Earlier today, Rod Rosenstein rolled out a dangerously vague indictment of nine Iranians, allegedly tied to the Revolutionary Guard, for hacking hundreds of universities and some private companies and NGOs.

I say it’s dangerously vague because, while it’s clear the Iranians compromised thousands of university professors, it’s not clear precisely what they stole. But it appears that most of data stolen from universities (some privacy companies, government agencies, and NGOs were targeted too) consists of scholarship.

[M]embers of the conspiracy used stolen account credentials and obtained unauthorized access to victim professor accounts, though which they then exfiltrated, or transferred to themselves, academic data and documents from the systems of compromised universities, including, among other things, academic journalist, these, dissertations, and electronic books.

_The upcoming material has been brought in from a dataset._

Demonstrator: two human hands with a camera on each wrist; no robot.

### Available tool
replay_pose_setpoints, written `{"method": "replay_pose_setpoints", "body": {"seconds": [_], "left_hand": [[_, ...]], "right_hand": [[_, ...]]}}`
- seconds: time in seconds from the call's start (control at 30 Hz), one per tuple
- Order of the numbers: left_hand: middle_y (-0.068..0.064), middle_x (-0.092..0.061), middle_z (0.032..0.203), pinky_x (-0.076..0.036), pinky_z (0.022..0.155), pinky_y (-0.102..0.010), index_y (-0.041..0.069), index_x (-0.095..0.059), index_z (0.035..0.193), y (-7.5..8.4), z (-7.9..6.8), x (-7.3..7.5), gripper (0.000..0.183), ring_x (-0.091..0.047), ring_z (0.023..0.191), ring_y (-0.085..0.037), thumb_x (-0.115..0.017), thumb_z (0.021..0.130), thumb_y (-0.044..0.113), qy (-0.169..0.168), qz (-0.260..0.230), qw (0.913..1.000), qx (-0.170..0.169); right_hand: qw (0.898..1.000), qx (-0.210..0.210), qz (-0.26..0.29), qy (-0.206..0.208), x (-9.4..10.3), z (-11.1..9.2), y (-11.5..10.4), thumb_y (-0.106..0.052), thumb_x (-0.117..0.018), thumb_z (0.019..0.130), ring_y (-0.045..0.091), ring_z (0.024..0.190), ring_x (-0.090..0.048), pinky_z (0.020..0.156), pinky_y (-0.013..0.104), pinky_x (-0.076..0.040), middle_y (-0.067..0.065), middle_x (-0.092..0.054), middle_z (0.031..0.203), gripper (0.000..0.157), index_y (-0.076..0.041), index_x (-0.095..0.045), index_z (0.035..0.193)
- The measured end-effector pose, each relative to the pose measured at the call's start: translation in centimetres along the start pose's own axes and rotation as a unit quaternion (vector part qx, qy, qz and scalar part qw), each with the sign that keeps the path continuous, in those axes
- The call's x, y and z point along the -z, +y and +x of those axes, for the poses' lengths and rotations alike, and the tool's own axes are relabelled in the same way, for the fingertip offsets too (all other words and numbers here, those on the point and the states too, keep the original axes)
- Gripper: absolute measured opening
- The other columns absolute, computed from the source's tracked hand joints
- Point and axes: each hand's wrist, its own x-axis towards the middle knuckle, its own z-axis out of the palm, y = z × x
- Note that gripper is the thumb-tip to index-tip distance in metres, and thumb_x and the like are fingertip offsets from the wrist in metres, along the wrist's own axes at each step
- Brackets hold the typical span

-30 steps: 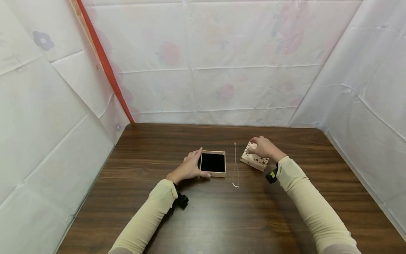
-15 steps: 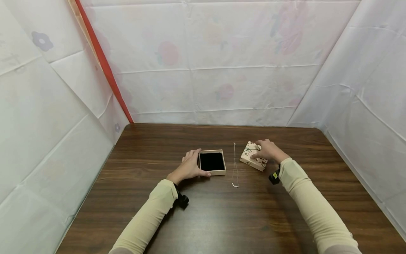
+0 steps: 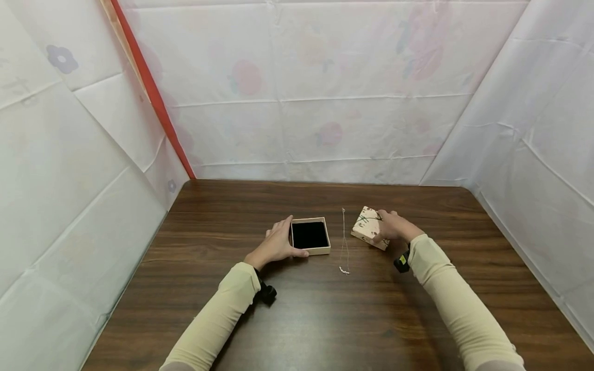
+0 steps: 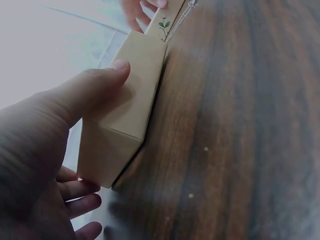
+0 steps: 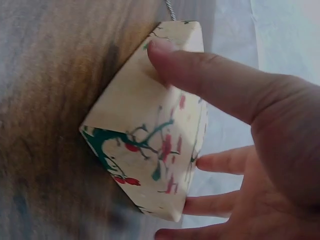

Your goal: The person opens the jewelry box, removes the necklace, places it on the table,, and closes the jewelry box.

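My left hand [image 3: 273, 246] grips the left end of an open jewelry box base [image 3: 320, 251] with a black insert [image 3: 310, 235]. In the left wrist view its thumb [image 4: 107, 77] presses the plain cream side while the other fingers curl at the end wall. To the right, my right hand [image 3: 394, 226] holds the box lid [image 3: 365, 220], cream with red berries and green stems. The thumb [image 5: 185, 65] lies along one side of the lid in the right wrist view, fingertips at the far edge. Between the two lies a thin silver necklace [image 3: 344, 242], stretched lengthwise.
A dark brown wooden table [image 3: 297, 319] carries everything. White patterned sheets [image 3: 297, 103] hang behind and on both sides. An orange-red strip [image 3: 153, 93] runs down the back left corner. A black wrist camera [image 3: 266, 293] sits below the left hand.
My right hand has slid from over the top of the lid to its right end, uncovering more of the pattern. The box base has shifted slightly back; the necklace stays put.
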Motion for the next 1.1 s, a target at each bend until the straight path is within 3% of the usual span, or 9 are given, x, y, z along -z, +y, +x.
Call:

The indictment describes the stolen data benefitting (along with the IRGC) “Iran-based universities.” And it specifies that the hackers sold the information so that Iranians could access US academic online libraries.

Magapaper sold stolen academic resources to customers within Iran, including Iran-based public universities and institutions, and Gigapaper sold a service to customers within Iran whereby purchasing customers could use compromised university professor accounts to directly access the online library systems of particular United States-based and foreign universities.

The indictment claims the Iranians stole “academic data and intellectual property” which cost the affected 144 US universities “$3.4 billion to procure and access.” But that’s reminiscent of the Aaron Swartz case (to which several people have likened this), where the prosecutor justified pursuing Swartz because he had downloaded “intellectual property that cost millions to create,” something like 4.75 million articles and 87 Gigabytes of data (See the extensive discussion about cost and damages in this MIT report.) DOJ accuses the Iranians of stealing 31 terabytes of data.

As I said, this is a dangerously vague indictment. And, from the metadata, it appears that the indictment may be more than a month old. ( h/t z3dster)

There are also not dates on any of the signature lines, so it may be this indictment has just been sitting in a drawer in southern Manhattan, waiting to serve as a casus belli.

Perhaps there was more sensitive data stolen here. Perhaps the professors who got hacked were more selectively targeted than the sheer number of academics targeted — 100,000 got phished, with almost 8,000 responding — suggests.

But absent far more details, this indictment seems to make an international incident out of people in a very closed society trying to access academic information that is readily available here.

I’ve long written about the potential downsides of indicting nation-state hackers, which is effectively what these guys are — particularly the possibility that doing so will invite retaliation against our own official hackers. But in some cases — with the OPM hack, with hacks of national security information, with the Russians who targeted the election — that might make sense.

But indicting nation-state hackers for stealing dissertations?

Update: This confirms what z3dster noted: this thing has been sealed since February 7. Why? And why did it get unsealed the day after Bolton was hired?